Excerpts from a dataset:
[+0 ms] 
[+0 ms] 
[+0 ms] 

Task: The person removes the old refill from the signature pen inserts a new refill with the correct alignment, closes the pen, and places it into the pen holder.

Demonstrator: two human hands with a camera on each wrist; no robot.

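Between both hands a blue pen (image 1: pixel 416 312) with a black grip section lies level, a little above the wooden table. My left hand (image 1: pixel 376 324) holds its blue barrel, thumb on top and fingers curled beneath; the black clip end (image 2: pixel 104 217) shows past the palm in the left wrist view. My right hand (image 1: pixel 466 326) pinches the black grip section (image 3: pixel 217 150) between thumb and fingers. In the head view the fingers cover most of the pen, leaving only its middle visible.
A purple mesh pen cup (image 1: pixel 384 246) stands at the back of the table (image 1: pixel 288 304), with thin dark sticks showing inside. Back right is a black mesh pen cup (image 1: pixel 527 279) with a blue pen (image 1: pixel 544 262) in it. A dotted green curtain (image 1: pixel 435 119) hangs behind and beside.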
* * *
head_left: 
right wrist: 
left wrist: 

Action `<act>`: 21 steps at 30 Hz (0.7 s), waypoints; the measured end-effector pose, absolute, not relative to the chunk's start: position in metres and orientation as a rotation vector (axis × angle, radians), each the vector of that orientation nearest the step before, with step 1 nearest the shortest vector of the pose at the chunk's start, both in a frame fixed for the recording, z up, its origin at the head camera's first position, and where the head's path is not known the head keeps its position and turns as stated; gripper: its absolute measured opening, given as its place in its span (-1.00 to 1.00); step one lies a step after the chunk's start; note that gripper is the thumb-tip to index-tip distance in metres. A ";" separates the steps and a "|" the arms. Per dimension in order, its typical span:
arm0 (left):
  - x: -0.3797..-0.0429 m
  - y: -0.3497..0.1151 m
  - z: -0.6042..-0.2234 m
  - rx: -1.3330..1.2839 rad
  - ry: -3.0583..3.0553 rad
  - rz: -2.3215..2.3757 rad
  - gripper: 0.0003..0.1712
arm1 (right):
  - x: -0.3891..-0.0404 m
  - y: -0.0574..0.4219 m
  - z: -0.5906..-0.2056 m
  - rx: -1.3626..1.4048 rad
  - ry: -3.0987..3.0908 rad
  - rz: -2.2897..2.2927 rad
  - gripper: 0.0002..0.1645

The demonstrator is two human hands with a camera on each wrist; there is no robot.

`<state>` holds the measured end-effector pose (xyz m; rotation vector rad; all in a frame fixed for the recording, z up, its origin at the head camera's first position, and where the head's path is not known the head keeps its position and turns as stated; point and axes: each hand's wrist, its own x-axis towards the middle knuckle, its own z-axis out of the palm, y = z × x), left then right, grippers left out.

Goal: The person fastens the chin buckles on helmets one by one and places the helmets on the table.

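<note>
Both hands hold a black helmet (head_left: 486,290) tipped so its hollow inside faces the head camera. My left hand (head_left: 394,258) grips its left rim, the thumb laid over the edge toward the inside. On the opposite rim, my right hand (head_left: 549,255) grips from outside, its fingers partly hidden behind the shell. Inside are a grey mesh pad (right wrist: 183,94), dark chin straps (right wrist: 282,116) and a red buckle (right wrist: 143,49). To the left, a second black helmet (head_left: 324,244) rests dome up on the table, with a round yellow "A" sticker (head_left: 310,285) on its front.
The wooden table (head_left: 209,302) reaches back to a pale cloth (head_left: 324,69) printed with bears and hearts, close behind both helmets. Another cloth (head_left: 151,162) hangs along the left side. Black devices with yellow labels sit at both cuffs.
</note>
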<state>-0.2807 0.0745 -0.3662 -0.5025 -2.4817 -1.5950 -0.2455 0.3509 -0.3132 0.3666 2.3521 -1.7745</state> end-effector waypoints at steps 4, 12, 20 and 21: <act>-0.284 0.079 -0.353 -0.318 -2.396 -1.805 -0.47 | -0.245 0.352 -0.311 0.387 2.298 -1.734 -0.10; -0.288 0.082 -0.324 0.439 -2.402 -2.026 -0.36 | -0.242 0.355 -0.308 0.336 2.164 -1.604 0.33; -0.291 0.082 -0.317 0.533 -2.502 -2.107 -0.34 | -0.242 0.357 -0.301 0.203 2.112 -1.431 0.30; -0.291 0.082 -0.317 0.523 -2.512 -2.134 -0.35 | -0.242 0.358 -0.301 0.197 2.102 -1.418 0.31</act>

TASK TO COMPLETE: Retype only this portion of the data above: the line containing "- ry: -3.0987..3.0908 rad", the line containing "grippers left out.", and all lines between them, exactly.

ANSWER BOX:
  - ry: -3.0987..3.0908 rad
  - rz: -2.2897..2.2927 rad
  - gripper: 0.0002..0.1645

The demonstrator is two human hands with a camera on each wrist; there is no robot.

`<state>` holds the measured end-effector pose (xyz m; rotation vector rad; all in a frame fixed for the recording, z up, its origin at the head camera's first position, and where the head's path is not known the head keeps its position and turns as stated; point and axes: each hand's wrist, its own x-axis towards the middle knuckle, its own z-axis out of the palm, y = z × x), left then right, grippers left out.

The complete answer has been presented.